**What you need to do:**
Return, from the material below, each line in which the word "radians" is present.
══ Extracted records ══
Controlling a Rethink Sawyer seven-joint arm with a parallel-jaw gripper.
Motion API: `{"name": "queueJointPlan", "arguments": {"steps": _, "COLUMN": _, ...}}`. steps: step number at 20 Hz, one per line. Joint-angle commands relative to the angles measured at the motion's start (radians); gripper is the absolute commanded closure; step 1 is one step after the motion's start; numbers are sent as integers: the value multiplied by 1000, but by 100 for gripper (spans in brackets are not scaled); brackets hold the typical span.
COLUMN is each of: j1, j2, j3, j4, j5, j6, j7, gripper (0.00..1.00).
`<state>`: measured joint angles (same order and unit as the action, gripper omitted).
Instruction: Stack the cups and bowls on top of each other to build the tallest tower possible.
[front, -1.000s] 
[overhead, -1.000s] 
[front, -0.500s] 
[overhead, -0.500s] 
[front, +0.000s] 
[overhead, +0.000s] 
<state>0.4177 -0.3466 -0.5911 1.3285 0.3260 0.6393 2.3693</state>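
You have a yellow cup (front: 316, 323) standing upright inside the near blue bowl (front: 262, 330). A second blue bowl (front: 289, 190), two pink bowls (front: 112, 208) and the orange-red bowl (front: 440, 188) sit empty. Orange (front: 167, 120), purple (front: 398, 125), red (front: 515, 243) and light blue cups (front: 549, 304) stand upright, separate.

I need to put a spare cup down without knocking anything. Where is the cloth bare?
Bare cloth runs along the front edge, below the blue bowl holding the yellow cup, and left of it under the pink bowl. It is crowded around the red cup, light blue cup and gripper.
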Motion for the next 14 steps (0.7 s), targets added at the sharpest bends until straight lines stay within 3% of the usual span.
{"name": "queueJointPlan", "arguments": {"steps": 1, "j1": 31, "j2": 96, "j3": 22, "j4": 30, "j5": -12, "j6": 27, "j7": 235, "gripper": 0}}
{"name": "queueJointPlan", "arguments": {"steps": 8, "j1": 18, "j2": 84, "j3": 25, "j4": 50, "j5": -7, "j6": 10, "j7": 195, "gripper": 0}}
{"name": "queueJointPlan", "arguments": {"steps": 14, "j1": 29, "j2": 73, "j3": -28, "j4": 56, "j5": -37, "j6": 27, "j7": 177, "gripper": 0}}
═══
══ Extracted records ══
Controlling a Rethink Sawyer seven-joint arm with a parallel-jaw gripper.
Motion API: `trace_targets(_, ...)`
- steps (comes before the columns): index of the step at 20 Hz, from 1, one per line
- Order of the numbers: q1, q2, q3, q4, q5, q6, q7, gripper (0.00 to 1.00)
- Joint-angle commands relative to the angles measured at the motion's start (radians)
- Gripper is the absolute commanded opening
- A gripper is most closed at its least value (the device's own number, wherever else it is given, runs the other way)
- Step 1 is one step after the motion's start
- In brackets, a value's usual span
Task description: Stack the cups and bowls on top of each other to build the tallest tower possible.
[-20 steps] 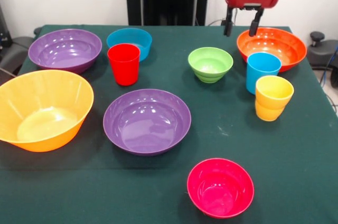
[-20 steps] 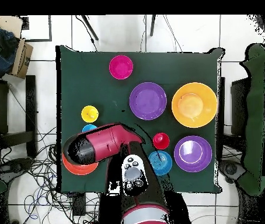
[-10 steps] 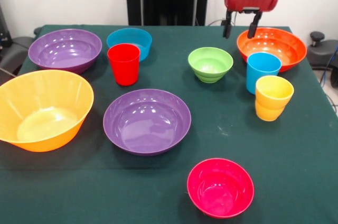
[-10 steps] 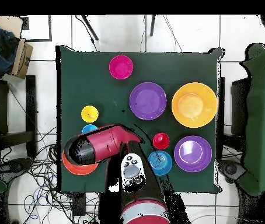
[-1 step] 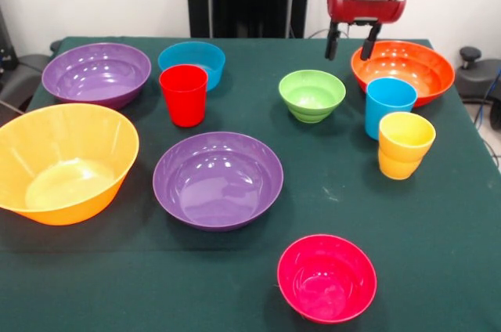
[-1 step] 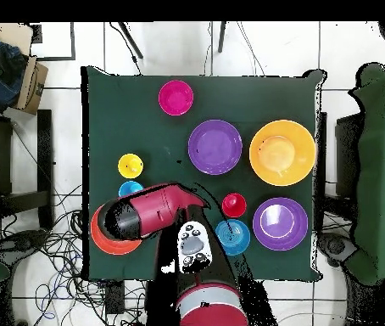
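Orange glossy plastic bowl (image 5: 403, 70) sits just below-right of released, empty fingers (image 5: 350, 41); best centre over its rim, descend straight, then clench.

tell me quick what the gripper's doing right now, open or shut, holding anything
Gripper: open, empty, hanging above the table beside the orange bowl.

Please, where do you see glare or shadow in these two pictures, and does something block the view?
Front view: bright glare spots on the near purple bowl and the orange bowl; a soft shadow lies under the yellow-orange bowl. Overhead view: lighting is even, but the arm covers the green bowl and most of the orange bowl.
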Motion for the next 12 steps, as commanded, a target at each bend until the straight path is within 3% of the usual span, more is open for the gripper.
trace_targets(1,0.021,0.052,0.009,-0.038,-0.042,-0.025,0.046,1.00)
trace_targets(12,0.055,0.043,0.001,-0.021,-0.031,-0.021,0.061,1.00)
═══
**Response for this exercise:**
Motion API: `{"name": "queueJointPlan", "arguments": {"steps": _, "COLUMN": _, ...}}`. steps: step number at 20 Hz, one per line. Joint-angle commands relative to the angles measured at the motion's start (radians); gripper is the absolute commanded closure; step 1 is one step after the motion's start; numbers are sent as integers: the value multiplied by 1000, but by 100 for gripper (spans in brackets are not scaled); brackets hold the typical span.
- Joint-angle commands relative to the angles measured at the motion's start (radians)

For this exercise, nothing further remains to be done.